— Work to be completed —
Going down the data below, set down exactly the line with "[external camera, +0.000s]" and each line after it through the line with "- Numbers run"; no other lines.

— Dataset —
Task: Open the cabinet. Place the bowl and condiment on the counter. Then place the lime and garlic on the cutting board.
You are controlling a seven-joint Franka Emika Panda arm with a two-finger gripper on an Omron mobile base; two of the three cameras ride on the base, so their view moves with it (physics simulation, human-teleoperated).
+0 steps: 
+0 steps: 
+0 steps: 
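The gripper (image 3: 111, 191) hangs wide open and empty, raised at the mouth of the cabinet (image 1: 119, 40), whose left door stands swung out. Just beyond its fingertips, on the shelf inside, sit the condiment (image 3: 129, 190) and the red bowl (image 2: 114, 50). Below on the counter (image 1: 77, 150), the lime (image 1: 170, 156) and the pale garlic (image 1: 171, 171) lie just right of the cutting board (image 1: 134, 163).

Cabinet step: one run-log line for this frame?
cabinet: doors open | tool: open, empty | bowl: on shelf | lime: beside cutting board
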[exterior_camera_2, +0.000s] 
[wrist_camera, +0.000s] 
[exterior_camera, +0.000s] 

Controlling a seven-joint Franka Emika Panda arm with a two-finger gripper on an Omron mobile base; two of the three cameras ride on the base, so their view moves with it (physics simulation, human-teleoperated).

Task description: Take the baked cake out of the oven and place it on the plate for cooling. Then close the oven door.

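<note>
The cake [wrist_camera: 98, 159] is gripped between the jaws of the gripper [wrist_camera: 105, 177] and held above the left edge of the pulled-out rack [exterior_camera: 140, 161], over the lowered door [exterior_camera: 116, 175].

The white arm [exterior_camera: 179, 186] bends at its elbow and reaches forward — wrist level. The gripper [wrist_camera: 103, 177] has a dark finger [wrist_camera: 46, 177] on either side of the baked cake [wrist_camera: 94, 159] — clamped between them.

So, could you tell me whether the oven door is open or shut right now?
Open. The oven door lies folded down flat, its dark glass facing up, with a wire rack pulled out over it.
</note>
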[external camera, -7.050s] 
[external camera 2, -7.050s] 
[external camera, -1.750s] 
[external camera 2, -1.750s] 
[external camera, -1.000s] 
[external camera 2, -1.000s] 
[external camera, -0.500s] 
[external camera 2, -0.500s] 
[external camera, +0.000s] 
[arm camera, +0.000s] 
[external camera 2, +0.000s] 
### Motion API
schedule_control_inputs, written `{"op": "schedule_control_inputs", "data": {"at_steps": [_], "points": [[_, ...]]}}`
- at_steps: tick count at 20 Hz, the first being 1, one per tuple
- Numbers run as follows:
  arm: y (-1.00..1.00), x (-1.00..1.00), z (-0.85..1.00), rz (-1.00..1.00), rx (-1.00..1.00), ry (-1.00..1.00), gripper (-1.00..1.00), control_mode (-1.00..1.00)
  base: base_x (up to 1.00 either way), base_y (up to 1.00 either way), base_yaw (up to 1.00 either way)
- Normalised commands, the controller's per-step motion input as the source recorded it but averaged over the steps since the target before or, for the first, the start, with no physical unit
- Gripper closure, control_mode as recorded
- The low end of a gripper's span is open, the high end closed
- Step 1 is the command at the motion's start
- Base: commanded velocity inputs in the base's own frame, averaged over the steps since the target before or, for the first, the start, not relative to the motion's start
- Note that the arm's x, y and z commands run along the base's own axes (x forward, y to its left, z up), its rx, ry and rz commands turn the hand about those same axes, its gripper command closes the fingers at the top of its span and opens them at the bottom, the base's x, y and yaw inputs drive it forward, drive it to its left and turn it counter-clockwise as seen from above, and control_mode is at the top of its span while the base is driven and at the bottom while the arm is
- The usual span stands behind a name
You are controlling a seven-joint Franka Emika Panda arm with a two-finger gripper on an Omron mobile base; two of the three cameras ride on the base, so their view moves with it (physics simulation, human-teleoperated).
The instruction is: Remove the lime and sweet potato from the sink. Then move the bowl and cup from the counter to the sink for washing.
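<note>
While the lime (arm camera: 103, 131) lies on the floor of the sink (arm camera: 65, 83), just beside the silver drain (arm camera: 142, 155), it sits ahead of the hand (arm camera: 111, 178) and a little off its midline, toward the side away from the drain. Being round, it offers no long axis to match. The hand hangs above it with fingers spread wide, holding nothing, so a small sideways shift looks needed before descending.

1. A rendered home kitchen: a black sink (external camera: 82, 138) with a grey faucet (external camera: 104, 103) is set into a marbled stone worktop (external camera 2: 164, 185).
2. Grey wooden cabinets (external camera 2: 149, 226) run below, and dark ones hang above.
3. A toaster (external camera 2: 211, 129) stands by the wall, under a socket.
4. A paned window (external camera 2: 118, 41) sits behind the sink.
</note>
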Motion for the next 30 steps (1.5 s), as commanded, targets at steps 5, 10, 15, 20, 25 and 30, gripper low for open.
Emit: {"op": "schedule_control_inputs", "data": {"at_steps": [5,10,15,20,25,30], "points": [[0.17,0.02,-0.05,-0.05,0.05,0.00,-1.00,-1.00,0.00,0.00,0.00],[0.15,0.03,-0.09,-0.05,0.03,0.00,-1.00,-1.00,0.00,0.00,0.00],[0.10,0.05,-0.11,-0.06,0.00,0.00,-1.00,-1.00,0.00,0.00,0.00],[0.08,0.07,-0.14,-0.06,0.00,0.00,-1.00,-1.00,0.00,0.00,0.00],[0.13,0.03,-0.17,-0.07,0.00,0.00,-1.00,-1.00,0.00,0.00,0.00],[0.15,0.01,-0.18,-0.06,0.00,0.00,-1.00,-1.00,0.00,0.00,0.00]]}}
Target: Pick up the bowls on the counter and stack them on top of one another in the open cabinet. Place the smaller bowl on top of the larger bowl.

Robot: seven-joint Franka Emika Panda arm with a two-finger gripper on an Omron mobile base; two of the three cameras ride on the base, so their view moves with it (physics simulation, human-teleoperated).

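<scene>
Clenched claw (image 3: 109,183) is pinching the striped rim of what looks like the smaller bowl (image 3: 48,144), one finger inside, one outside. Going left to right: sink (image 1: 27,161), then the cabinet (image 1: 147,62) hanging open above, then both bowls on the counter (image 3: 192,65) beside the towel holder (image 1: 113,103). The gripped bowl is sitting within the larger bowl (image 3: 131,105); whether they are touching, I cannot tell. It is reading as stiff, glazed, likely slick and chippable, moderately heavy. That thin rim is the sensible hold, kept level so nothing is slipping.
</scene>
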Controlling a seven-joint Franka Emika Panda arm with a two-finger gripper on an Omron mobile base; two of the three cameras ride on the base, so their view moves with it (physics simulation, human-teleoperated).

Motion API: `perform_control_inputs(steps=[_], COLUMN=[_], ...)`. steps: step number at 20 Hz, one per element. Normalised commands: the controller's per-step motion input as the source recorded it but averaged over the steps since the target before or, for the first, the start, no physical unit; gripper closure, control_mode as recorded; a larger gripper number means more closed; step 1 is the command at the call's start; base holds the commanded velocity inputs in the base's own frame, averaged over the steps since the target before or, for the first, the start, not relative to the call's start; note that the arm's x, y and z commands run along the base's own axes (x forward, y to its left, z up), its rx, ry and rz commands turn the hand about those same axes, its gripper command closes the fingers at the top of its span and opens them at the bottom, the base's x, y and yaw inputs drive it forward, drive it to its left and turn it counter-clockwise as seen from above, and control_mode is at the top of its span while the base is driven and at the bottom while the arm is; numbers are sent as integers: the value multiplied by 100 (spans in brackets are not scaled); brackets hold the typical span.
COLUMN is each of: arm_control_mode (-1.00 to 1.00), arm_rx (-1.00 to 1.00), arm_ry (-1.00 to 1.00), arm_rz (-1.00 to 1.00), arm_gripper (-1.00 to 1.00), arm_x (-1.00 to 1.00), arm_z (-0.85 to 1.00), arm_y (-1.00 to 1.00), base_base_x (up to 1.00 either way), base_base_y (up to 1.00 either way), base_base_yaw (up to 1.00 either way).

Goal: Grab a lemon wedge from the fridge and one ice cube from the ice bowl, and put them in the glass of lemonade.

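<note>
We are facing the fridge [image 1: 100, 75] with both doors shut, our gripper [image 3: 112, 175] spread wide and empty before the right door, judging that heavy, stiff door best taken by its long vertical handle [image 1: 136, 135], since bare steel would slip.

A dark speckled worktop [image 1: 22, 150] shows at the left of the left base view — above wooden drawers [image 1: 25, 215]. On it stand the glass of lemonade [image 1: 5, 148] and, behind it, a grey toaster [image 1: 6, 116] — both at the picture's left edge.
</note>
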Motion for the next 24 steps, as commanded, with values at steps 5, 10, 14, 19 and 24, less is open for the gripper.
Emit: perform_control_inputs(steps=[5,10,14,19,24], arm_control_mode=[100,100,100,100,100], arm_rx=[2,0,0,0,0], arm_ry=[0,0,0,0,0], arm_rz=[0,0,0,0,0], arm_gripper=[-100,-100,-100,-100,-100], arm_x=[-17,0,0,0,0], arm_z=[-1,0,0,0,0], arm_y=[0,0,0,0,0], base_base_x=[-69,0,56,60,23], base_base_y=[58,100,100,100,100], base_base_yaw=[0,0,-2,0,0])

— Output —
[external camera, +0.000s] 
[arm camera, +0.000s] 
[external camera 2, +0.000s] 
### Motion API
schedule_control_inputs, written `{"op": "schedule_control_inputs", "data": {"at_steps": [_], "points": [[_, ...]]}}`
- at_steps: tick count at 20 Hz, the first being 1, one per tuple
- Numbers run as follows:

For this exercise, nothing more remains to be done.